How Kids, Teachers, and Butterfly Fans Helped

Fred and Norah Urquhart

Track the Great Monarch Migration

A TRUE TALE WITH

A CHERRY ON TOP


Alfred A. Knopf

(pub.5.31.2022) 40 pages

Author: Barb Rosenstock

Illustrator: Erika Meza

Characters: Fred and Norah Urquhart

Overview:

" Young Fred Urquhart was fascinated by insects, especially his favorite, the monarch butterfly. He wondered where monarchs spent the winter. No one knew. After he became an entomologist (bug scientist), Fred and his wife, Norah, tagged hundreds of butterflies, hoping to solve the mystery of the monarchs. But they soon discovered that they needed help. They started a 'butterfly family,' a community of children, teachers, and nature enthusiasts from three countries––Canada, the United States, and Mexico––to answer the question: Where do the monarchs go?"

Tantalizing taste:


" Local people told of rugged forests filled with monarchs, which arrived late in fall and left in early springtime. Ken and Catalina [part of Fred and Norah's butterfly family] hiked the mountains west of Mexico City. On January 2, 1975, 10,000 feet up in the cool forest on Cerro Pelon, they found ...


Monarches, millions of them. Blanketing the bark of oyamel firs. Packed wing to wing on branches like orange leaves."


And something more: Barb Rosenstock, in the Author's Note writes: "In central Mexico, communities of indigenous and non–indigenous–identified people knew all about the monarchs in their forests. They celebrated the arrival of the butterflies around the end of the harvest and the Day of the Dead in early November. But they had a different question: Where did the monarchs come from? Finding the answers to the monarch migration took more than 4,000 amateur scientists, 300,000 tagged monarchs, 3,800 news articles in multiple languages, and forty years of scientific research. The Uruharts shared the sites where monarchs spend the winter (overwintering) in their Insect Migration Studies newsletter of 1975. Articles in scientific journals and National Geographic followed."
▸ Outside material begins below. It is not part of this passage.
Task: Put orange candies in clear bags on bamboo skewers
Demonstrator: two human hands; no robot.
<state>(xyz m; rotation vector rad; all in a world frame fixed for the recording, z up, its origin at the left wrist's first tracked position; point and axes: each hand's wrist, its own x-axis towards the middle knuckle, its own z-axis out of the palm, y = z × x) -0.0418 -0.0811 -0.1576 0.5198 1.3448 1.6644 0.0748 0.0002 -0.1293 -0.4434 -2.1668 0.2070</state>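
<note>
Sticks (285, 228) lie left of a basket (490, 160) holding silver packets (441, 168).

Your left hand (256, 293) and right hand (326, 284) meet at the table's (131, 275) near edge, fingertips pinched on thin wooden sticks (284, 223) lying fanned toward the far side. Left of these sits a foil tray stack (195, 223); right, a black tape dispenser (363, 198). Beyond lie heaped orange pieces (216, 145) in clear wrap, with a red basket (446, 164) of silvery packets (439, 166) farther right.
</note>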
Barb Rosenstock has written a fascinating book -- a biography, a multi-country citizen scientist story, and a detective tale. I've had the good fortune of witnessing monarchs overwintering in California (not ones that are the focus of this book) at Monarch Grove Butterfly Sanctuary in Monterey County. Stunning, truly stunning -- beautiful just like Erika Meza's lovely illustrations.